12.3.2008
Cidadãos só na cadeira do réu. 
Ana Paula Sousa - Revista Carta Capital

A documentarista Maria Augusta Ramos tem um jeito manso de falar que destoa de contundência de suas imagens. Deve ter sido essa mansidão que tornou possível a realização de Justiça (2004). Um agudo retrato da rotina de juízes, defensores públicos e promotores de um tribunal do Rio de Janeiro, e de Juízo, que estréia nos cinemas na sexta-feira 14. Não fosse a confiança na diretora, a 2º Vara da Justiça do Rio e o Instituto Padre Severino não teriam possibilitado a construção desde raro documento sobre os menores infratores brasileiros.
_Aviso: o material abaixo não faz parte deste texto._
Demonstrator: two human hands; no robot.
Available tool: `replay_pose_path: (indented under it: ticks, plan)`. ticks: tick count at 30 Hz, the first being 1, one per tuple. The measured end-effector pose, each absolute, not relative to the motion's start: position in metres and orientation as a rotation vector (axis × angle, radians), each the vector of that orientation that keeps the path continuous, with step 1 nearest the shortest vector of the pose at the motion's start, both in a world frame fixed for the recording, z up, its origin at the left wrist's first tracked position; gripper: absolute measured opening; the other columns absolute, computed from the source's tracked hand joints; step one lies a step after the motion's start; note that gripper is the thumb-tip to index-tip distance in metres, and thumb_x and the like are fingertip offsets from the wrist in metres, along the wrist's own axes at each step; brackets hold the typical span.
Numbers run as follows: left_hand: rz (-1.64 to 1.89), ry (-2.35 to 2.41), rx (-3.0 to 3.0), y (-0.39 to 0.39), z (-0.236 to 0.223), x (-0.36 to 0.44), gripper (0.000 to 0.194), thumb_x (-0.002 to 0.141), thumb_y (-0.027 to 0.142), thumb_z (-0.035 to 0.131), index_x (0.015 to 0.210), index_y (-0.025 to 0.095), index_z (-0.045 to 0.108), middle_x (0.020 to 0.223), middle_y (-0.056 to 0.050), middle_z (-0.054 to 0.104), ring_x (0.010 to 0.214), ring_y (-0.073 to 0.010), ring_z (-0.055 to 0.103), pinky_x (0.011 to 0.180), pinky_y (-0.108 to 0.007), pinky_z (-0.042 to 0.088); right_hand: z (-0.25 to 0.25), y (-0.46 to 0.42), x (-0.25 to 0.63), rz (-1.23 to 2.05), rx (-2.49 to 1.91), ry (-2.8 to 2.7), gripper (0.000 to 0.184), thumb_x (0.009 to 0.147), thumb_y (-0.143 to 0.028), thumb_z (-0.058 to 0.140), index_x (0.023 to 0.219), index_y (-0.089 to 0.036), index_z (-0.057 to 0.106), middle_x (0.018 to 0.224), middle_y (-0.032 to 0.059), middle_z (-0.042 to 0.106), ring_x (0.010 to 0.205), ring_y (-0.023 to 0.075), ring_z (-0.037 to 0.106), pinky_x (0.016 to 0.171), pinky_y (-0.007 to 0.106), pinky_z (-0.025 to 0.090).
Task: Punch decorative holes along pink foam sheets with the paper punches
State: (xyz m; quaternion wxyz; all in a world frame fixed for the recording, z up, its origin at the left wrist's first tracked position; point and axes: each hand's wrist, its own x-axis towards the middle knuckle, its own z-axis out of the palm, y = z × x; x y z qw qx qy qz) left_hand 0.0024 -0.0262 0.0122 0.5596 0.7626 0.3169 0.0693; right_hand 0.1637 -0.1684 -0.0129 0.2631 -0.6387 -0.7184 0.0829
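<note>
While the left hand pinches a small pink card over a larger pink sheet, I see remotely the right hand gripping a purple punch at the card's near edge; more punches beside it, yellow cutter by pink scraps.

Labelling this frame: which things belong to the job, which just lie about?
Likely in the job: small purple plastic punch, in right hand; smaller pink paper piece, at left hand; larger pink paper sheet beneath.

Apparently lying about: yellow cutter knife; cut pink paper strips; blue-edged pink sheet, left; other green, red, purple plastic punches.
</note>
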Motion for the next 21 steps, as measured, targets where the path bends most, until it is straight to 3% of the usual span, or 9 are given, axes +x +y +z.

Juízo nos leva às salas de audiência onde se decide o destino de garotos que na imprensa viram apenas iniciais. Os infratores, que por lei não podem ter o rosto revelado, foram filmados de costas e depois substituídos por não-atores de idade e situação social semelhante. Coube a esses jovens “dublês” repetir as frases registradas nos processos.
CartaCapital: a mistura entre ficção e documentário era um desejo como linguagem ou foi decorrência do tema?
Maria Augusta Ramos: Foi pura decorrência do tema, uma solução para humanizá-los. E é fácil encontrar em Bangu e Cidade de Deus adolescente com uma vivência semelhante à dos infratores. Esses dublês sentem que poderiam estar na sala de audiência. Eles fazem parte dessa geração consciente da miséria e da falta de perspectivas de futuro.
CartaCapital: Mas essa mistura de real e ficção incomoda, até porque todos parecem órfãos de uma porção de coisas.
Maria Augusta Ramos: Eles são órfãos de Estado, de cidadania e, quase sempre, de pai. A sociedade oferece tão pouco e pede tanto... Eles são tratados como cidadão apenas quando sentam na cadeira do réu. Que respeito a sociedade tem por ele? Eles não têm acesso a nenhum direito.
CartaCapital: Juízo nasceu como uma derivação de Justiça?
Maria Augusta Ramos: sempre me interessei pela Vara da infância, até porque, na Europa (a diretora se divide entre a Holanda e o Brasil), fiz filmes sobre crianças. No justiça, pensei sobre isso, mas nunca pensei que conseguisse filmar, que fossem abrir as portas para min.
CartaCapital: Juízes e promotores surpreenderam?
Maria Augusta Ramos: Eles trabalham num ambiente muito difícil e têm as mãos presas. O que a juíza (Luciana Fiala Carvalho) faz é uma terapia familiar muito forte. Ela fala das mães que falharam, ela é passional e fica incomodada com aquilo tudo.
CartaCapital: Como você se sentia quando terminou o filme?
Maria Augusta Ramos: Exaurida. Toda a equipe saía do Padre Severino bastante arrasada, desiludida. É difícil ver uma solução imediata. Qual a chance de a filha daquela menina de 13 anos ter um futuro diferente do da mãe? Mas a classe média, que é refém do medo, tende a ver os infratores como pessoas que não lhe dizem respeito.
CartaCapital: O que você diria as pessoas que não tem interesse em ver um filme sobre isso?
Maria Augusta Ramos: Acho que o filme vai ajudá-las a exorcizar essa realidade, mesmo que não no sentido racional. O Filme incomoda, mas te dá consciência, te ajuda a entender este País do qual a gente faz parte.